Monday, September 21, 2009

22 days of legitimate sobriety...

So... I haven't blogged in forever because summer was insane lots of boy shit lots of drug shit lots and lots of shit.

But I'm now in Paris, and I'll get back to what went on over in a bit for those of you who don't know. SO I'M HERE.

I am fiending. I am fiending like I always do without drugs for a long period of time. Not that I would really know what a long period of time is, I did like 3 months sober two springs ago, but I started up again because I just can't seem to stay away. Umm... so yeah, I'm stuck sober. And I guess I'm staying sober because I know that I can't do drugs around Mike, and I like him enough that that matters to me. Not that we're together right now, I just know that if I started doing anything serious back in NYC he would either begin doing it with me, or he would cut me off from him completely. That's the upside and downside to have a cleaned up junky for a bf. He pisses me off occasionally because he talks to me like I'm some little puppy, as if I didn't know that if I (me, not the general I) started doing smack I would get hooked. I wanted to be like: oh, thanks, because obviously I don't know how my own fucking brain works, and hadn't figured that out for myself before.

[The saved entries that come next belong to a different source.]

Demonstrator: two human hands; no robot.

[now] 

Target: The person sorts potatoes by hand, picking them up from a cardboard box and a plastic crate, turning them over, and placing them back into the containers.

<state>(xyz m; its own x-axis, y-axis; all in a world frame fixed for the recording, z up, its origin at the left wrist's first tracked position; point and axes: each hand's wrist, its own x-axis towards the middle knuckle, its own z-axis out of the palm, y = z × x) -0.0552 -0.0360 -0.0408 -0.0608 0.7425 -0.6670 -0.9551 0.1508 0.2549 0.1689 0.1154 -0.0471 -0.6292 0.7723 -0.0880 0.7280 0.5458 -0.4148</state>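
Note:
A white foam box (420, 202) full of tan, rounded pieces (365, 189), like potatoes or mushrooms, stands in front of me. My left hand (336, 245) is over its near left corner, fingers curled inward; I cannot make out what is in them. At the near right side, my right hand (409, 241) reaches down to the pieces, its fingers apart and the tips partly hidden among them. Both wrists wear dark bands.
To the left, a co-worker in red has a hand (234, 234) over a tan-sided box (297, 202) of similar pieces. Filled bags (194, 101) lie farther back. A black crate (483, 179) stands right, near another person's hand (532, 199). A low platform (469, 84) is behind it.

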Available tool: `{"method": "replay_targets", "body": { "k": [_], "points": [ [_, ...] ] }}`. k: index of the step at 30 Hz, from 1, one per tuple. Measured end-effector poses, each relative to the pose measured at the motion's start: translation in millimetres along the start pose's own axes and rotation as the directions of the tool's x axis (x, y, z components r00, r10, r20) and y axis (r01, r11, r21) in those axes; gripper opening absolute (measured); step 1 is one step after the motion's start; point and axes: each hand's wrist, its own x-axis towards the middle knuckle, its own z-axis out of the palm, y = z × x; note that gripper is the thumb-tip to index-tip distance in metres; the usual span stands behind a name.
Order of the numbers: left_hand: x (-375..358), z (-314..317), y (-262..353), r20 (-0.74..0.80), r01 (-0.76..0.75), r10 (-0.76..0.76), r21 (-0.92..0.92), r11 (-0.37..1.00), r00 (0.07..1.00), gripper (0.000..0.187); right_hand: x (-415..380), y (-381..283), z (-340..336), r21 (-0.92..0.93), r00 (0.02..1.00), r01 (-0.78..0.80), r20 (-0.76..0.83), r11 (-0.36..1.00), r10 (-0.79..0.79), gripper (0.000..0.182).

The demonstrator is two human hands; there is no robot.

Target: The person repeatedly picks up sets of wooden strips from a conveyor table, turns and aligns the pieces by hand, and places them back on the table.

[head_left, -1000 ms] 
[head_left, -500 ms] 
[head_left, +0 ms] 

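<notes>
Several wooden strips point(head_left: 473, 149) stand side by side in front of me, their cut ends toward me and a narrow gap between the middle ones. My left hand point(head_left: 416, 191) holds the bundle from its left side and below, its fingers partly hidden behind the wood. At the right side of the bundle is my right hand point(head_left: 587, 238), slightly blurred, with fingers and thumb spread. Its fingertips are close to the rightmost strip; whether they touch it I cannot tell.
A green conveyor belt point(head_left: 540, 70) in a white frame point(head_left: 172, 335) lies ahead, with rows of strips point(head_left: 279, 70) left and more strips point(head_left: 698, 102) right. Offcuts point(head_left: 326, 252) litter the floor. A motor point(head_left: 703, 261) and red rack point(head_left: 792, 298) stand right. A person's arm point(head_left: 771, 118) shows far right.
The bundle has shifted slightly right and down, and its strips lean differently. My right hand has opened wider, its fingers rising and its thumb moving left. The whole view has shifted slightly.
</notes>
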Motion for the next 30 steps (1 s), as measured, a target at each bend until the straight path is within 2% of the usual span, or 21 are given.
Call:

I see the junkies on the metro here, one guy had a really fucked up arm, scabbed up with shadows running all over it. I just sat there feeling sick, my stomach has been fucked up this week. Everything in my digestive tract seems to get liquified, I've been getting the sweats too, and feeling dizzy... WHAT THE FUCK? I really don't know what I did to my body, and why it's sending me these signals, which I usually translate into: WHY THE FUCK DID YOU SHOVE THAT INTO YOUR BLOODSTREAM MORON? But at the moment, I'm clean... but it's bad.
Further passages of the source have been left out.